*TASK BRIEF*.
Print, exactly as they appear in the listing below, the lines from the line with "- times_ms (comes" to the line with "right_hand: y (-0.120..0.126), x", with both end lines kept.

*EXTRACTED MATERIAL*.
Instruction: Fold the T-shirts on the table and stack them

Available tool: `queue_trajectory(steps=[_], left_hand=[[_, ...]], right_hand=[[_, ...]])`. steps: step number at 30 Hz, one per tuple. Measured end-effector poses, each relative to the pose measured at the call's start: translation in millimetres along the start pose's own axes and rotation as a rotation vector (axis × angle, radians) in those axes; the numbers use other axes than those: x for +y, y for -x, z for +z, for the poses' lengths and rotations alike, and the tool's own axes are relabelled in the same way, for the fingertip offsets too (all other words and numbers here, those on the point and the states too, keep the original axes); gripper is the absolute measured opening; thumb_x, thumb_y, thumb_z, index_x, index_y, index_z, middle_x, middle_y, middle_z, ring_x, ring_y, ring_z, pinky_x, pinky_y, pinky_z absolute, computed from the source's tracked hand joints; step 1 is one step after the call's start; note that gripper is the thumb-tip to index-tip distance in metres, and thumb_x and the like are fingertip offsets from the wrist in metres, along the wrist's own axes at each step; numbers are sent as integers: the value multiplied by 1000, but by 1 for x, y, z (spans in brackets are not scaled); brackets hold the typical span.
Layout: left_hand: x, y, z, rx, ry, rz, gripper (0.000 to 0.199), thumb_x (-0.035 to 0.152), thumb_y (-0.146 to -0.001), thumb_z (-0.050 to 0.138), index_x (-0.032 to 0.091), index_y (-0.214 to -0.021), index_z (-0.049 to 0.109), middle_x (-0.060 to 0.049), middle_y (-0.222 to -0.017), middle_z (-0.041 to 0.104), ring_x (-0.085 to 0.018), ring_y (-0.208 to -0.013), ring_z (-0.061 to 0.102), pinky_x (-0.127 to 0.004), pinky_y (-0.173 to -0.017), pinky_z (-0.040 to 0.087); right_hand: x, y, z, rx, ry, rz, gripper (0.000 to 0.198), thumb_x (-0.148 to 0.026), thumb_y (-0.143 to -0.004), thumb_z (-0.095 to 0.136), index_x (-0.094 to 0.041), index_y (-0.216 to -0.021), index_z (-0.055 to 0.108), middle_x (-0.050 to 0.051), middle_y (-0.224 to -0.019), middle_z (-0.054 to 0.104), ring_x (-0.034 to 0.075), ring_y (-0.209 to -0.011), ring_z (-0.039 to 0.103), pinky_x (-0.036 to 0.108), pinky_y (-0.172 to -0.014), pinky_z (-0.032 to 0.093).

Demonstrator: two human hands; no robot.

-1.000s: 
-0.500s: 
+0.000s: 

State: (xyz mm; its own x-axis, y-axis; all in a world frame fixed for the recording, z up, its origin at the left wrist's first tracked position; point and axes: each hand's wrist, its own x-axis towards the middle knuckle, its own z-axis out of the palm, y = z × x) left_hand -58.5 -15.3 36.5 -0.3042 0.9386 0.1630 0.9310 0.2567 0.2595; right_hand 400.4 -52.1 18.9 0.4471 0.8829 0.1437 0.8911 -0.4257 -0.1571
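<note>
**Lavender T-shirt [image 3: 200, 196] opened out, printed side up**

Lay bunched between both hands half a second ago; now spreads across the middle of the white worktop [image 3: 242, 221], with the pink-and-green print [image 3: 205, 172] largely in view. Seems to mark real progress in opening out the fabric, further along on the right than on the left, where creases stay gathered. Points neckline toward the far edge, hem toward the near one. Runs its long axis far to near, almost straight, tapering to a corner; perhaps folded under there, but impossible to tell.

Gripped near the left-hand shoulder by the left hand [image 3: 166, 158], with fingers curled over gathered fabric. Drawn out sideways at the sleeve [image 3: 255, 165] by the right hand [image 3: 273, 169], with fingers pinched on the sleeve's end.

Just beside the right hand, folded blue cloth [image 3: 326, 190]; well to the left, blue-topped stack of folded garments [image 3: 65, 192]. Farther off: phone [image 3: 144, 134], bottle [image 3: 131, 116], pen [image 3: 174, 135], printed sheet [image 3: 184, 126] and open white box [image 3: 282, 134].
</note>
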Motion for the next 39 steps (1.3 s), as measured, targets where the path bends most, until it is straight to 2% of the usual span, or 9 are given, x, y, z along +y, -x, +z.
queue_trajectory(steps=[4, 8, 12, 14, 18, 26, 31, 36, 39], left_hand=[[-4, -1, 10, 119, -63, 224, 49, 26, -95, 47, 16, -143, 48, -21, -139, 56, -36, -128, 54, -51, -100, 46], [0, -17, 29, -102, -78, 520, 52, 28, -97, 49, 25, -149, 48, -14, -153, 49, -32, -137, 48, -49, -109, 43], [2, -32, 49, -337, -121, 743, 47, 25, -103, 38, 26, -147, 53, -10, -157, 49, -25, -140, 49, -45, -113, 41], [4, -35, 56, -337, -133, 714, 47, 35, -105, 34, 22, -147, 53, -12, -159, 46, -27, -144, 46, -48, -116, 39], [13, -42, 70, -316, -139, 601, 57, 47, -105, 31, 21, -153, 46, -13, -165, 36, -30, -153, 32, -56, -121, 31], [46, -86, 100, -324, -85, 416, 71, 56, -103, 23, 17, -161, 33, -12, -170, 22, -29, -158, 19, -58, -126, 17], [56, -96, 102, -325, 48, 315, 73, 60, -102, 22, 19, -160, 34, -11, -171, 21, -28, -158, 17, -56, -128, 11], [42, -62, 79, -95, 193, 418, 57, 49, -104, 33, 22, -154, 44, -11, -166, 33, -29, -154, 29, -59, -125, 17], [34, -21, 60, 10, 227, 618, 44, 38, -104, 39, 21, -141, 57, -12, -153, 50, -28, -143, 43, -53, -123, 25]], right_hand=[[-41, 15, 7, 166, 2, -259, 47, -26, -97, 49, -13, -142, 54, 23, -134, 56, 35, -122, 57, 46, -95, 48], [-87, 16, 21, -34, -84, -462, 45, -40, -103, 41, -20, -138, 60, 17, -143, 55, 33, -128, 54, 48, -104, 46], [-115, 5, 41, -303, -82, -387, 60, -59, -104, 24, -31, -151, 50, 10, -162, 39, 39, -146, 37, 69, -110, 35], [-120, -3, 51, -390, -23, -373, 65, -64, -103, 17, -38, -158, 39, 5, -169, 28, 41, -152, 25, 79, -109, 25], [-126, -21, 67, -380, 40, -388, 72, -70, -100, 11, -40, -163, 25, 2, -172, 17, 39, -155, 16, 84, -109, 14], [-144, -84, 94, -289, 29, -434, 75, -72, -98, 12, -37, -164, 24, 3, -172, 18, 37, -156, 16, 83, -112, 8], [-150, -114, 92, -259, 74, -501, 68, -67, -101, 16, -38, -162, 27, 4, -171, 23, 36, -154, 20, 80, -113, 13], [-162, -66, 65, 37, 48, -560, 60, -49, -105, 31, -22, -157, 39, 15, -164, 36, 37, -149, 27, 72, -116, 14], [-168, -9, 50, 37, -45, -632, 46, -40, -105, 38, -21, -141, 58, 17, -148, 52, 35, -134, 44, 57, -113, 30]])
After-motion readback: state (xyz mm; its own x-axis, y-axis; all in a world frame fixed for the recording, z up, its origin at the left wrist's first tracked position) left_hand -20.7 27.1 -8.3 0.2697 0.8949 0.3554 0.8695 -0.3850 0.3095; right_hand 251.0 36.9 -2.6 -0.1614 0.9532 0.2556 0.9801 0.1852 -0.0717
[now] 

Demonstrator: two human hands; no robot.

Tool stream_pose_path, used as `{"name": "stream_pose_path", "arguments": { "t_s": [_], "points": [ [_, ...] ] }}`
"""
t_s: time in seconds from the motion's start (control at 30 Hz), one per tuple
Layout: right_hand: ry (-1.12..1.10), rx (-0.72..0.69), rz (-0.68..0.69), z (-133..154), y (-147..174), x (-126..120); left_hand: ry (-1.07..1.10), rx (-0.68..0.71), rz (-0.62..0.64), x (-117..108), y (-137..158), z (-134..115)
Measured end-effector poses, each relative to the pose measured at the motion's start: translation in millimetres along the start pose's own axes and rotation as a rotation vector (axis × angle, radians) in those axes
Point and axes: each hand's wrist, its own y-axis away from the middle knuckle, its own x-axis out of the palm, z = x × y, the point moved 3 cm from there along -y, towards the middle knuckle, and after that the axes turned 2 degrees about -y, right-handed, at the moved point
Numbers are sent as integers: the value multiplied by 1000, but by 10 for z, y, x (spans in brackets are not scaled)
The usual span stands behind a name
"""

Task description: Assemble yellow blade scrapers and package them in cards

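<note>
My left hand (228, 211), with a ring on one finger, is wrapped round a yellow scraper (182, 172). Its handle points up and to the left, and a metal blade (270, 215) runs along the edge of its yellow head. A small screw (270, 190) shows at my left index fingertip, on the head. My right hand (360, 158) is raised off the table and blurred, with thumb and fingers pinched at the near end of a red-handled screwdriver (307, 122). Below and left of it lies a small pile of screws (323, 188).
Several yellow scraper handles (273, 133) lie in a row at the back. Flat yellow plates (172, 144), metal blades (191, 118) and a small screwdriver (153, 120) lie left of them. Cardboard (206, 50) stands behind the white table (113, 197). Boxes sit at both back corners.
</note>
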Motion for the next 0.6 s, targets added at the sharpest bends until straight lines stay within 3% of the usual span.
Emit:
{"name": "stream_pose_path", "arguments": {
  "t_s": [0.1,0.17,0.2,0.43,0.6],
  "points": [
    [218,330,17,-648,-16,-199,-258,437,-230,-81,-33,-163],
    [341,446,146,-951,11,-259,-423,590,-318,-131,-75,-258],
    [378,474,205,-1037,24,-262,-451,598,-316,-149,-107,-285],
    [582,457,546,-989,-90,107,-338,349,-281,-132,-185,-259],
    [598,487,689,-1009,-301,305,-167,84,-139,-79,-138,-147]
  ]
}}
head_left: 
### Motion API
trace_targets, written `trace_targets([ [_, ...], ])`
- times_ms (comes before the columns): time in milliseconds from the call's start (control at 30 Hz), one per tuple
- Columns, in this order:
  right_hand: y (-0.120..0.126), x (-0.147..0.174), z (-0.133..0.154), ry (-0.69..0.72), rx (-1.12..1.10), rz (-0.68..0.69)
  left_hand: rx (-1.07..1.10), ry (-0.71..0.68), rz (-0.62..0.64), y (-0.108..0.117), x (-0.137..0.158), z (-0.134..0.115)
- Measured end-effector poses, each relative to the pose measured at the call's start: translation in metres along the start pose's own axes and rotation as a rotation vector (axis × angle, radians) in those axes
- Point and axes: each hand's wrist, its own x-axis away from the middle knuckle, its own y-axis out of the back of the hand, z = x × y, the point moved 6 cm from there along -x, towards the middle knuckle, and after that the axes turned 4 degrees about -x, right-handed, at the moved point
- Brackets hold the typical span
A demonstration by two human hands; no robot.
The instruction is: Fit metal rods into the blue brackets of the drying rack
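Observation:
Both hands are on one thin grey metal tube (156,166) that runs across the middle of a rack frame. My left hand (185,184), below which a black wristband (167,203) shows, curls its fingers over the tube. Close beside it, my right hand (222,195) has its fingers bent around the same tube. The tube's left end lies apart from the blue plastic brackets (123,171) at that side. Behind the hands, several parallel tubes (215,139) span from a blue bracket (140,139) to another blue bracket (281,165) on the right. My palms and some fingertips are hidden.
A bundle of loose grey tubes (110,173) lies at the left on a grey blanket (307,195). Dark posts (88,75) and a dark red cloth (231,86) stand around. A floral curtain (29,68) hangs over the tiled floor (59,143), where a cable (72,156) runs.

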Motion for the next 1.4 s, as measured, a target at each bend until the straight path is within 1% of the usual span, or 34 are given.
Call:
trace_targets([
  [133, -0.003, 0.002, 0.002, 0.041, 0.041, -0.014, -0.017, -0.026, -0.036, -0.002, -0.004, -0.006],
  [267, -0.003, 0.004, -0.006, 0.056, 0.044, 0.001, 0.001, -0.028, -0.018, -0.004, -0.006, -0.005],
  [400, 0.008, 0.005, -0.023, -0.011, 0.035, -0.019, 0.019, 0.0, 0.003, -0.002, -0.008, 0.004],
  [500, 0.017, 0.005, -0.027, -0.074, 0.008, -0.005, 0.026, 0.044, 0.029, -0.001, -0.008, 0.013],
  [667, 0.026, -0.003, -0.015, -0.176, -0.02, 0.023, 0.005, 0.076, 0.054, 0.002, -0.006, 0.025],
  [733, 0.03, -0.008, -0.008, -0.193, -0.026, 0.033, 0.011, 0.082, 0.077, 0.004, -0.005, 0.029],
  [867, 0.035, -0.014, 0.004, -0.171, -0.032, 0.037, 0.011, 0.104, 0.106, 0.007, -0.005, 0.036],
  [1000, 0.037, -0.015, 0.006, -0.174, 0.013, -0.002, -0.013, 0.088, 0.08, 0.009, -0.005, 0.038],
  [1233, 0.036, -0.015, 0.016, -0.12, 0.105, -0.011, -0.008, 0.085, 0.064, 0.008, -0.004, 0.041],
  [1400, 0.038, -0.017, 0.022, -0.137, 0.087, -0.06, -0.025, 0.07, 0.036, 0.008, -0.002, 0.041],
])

*EXERCISE RESULT*.
- times_ms (comes before the columns): time in milliseconds from the call's start (control at 30 Hz), one per tuple
- Columns, in this order:
  right_hand: y (-0.120..0.126), x (-0.147..0.174), z (-0.133..0.154), ry (-0.69..0.72), rx (-1.12..1.10), rz (-0.68..0.69)

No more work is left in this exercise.